Hannah Brave is a staff writer for RABUJOI.

8 thoughts on “Mobile Suit Gundam: Iron-Blooded Orphans – 04”

  1. I’m really enjoying this show so far. At first glance, it seems like the best serious gundam show in a long time. My one weak link at this point is Todo. He’s SO obvious. It’s painful. He would have worked better actually being sneaky. At this point the fact that anyone trusts/utilizes him at all seems crazy, and it seems like it will be proven to BE crazy.

    I’m hoping they turn it on its head and Orga is actually prepared for his betrayal ahead of time. That would make more sense to me than just ignoring the very bad man in their midst.

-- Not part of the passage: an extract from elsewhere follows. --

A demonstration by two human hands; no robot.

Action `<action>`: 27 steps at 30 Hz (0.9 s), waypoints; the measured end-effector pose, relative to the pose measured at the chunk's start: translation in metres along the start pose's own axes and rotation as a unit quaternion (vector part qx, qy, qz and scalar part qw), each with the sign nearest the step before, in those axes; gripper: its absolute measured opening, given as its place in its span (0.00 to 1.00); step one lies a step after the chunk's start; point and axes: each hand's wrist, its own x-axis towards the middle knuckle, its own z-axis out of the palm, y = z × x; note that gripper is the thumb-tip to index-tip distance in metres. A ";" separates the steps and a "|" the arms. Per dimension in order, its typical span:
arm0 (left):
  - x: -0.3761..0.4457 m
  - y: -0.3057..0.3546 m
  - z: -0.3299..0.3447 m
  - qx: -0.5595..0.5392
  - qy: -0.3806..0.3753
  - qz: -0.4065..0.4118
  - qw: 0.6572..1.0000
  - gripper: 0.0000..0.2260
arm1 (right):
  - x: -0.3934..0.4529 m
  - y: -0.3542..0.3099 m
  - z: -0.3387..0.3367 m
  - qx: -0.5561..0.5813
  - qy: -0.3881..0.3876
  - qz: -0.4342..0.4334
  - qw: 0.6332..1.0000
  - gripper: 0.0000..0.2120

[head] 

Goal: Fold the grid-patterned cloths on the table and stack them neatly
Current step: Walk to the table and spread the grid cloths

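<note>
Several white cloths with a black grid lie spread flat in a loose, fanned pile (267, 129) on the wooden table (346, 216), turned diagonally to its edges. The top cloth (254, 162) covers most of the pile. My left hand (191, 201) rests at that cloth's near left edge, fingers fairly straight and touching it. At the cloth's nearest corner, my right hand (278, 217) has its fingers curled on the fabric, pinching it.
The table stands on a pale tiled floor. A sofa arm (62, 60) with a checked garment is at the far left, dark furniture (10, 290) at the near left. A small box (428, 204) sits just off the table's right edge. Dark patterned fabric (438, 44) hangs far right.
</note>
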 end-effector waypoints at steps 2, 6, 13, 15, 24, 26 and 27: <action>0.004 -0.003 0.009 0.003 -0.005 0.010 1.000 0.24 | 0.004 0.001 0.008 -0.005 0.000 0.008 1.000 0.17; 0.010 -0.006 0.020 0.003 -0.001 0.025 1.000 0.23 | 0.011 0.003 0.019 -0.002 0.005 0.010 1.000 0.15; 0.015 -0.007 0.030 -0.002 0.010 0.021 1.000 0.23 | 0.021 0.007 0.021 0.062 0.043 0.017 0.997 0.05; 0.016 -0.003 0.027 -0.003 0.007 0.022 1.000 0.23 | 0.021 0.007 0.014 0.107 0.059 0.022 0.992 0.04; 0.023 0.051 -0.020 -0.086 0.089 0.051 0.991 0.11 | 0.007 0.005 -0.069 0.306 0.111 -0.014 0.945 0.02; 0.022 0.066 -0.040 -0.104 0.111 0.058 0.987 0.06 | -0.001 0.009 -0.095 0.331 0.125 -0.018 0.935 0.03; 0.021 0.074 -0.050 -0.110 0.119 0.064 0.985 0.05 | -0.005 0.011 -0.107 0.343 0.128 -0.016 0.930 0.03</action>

    We also got more pieces to the puzzle that is Mika this episode. He really is very nice, but he’s also murderously crazy when he’s angry. That is weird and potentially explosive.

    1. Yeah Todo and Coral are both pretty dull, genero “freak out laugh so evil” anime tropes. They kinda screw with the emotional pacing too, as the rest of the ‘good’ characters seemed more clunky due to having to fit their scenes around the heavy handed stuff.

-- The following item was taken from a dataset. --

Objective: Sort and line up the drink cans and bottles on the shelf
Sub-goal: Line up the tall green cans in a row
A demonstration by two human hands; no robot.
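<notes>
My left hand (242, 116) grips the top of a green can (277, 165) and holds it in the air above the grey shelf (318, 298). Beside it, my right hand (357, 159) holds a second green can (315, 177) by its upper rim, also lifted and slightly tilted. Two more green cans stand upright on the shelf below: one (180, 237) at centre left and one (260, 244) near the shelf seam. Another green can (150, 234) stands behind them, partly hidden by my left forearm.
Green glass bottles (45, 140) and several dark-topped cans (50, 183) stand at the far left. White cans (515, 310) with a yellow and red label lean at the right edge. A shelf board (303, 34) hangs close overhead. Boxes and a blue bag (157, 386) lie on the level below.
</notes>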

      I’m fine with the waiting though. It’s still solid early season set up.

  2. One interestingt thing that I noticed here is that, while Mika is well within the “cold aloof mecha pilot” mold, they actually show early on that he can in fact smile when happy or grateful. And not just the “barely there” smile, but a wide one. This makes his character narrative even more heartbreaking as it drills further that, given an entirely different setting, Mika could have been just an ordinary boy (perhaps a protagonist of Okada’s more down to Earth romances). This also makes his violent reactions (such as towards Gaello) all the more disturbing.

    As for Todo, I guess they are indeed going with weeding out the more obvious villains first and leaving the greyer ones. for the larger plot. Fareed is also shaping to be an interesting character.

    The whole Human Debris thing also feels like a much better take than Reco’s Kuntalas on the whole human as commodity concept.

  3. One thing that stuck to me is how this episode echos the “Mika is full of contradictions” line by Orga last week.

    1. Not only that, but underscored the fact Mika really isn’t a protagonist with “nothing to lose.” He has plenty to lose.

      Even the possibility of losing the twins throws him into a dead-eyed rage.

      If they’d actually been hit and killed (and Fareed wasn’t there to deescalate) there’d have been nothing to hold him back from a potentially self-destructing frenzy.

      If the conditions are just right, Mika can appear to be, or even actually be a normal, well-adjusted kid.

      Unfortunately for Mika, the coming trials carry with them the possibility of striping those conditions away; depriving him of people to protect and love (or be loved by), thus unleashing his dark side.

      We’ll see how dark the show chooses to go.

      1. Yeah, Mika is deeply fascinating because, unlike a lot of the early comparisons, he’s really not Inaho. He’s a deeply polarized individual. As opposed to being emotionless he actually is exceedingly emotional, he just sort of keeps all of his emotions, good and bad, bottled up a bit (not the healthiest response to stress).

        He’s kind to the point of being sympathetic and thoughtful of the people around him, but he carries murderous rage VERY close to the surface. It will be interesting to see how that violent dichotomy in his nature is explored. I hope they continue to focus on it as they have been. It makes him an interesting protagonist.

      2. @kalerylan
        To sum up, unlike Inaho, Mika isn’t simply there to be the cool teenage mecha pilot that does awesome stuff. Rather, he is a complex take on the child soldier character.